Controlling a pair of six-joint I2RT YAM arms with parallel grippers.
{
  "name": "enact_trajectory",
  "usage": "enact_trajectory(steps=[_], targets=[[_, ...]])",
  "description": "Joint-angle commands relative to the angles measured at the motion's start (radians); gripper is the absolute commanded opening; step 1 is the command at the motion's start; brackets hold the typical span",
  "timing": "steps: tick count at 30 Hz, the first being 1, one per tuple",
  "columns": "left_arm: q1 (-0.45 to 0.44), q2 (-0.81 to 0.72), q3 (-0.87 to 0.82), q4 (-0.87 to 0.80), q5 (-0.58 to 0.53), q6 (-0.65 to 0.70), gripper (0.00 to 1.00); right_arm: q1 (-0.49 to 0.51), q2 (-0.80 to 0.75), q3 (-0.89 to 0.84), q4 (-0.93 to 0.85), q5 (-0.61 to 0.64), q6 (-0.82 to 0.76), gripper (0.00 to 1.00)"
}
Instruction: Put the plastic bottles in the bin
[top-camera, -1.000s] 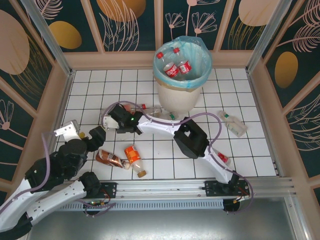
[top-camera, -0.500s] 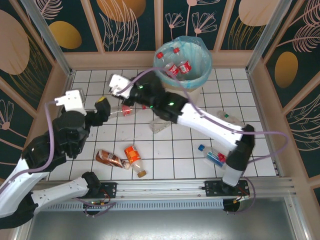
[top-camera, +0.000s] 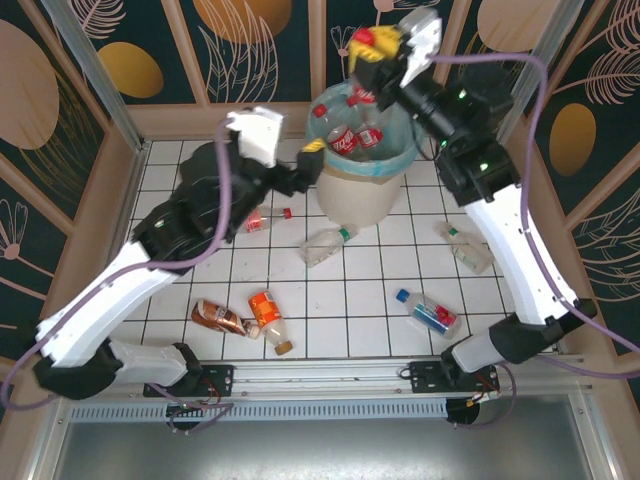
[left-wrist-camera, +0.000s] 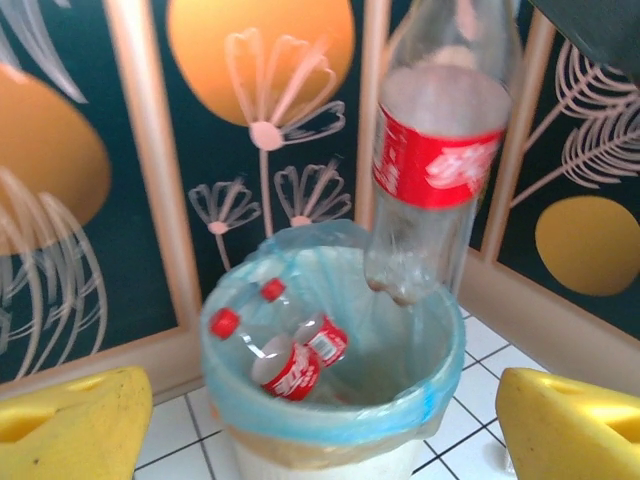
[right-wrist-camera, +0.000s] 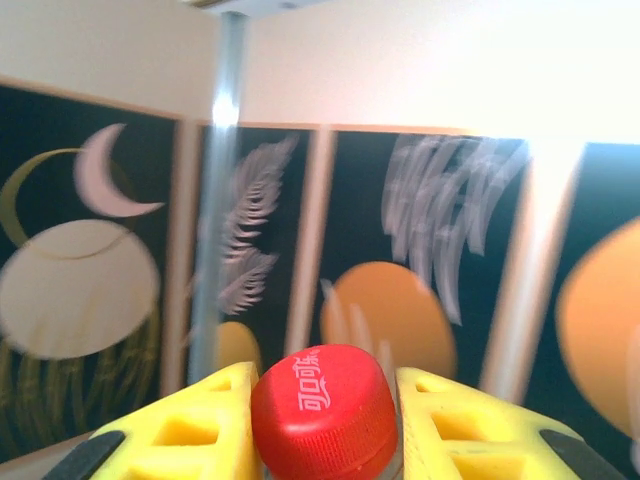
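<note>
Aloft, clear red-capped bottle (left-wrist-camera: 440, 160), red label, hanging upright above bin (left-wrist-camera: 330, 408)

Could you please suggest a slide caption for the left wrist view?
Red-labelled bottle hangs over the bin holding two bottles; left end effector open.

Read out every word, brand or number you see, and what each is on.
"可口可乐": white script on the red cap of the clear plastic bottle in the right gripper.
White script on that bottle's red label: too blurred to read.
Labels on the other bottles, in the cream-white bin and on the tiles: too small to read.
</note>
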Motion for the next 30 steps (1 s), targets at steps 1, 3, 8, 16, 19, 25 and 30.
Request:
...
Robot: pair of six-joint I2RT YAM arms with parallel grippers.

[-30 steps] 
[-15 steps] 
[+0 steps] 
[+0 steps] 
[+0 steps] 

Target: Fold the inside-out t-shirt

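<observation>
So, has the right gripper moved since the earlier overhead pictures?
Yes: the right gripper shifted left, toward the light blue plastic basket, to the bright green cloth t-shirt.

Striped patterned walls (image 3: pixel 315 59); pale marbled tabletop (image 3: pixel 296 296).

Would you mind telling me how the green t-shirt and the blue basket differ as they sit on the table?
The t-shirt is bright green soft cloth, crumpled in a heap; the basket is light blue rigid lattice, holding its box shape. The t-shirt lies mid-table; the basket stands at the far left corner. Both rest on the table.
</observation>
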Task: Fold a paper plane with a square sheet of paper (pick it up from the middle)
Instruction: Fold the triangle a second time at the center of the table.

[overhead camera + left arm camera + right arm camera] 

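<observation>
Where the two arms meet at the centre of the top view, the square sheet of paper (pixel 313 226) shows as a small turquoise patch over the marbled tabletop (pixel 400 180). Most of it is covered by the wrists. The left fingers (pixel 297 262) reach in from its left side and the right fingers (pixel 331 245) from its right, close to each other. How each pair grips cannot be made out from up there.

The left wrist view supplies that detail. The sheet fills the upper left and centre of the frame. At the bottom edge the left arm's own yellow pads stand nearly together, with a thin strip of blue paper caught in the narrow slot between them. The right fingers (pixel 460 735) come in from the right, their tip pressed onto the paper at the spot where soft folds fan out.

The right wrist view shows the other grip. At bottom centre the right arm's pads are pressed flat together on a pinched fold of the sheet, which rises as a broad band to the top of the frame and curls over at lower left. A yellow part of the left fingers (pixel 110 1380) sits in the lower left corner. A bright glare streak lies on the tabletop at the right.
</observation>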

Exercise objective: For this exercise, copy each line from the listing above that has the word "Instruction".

Exercise response:
Instruction: Put the plastic bottles in the bin
Instruction: Fold the triangle a second time at the center of the table.

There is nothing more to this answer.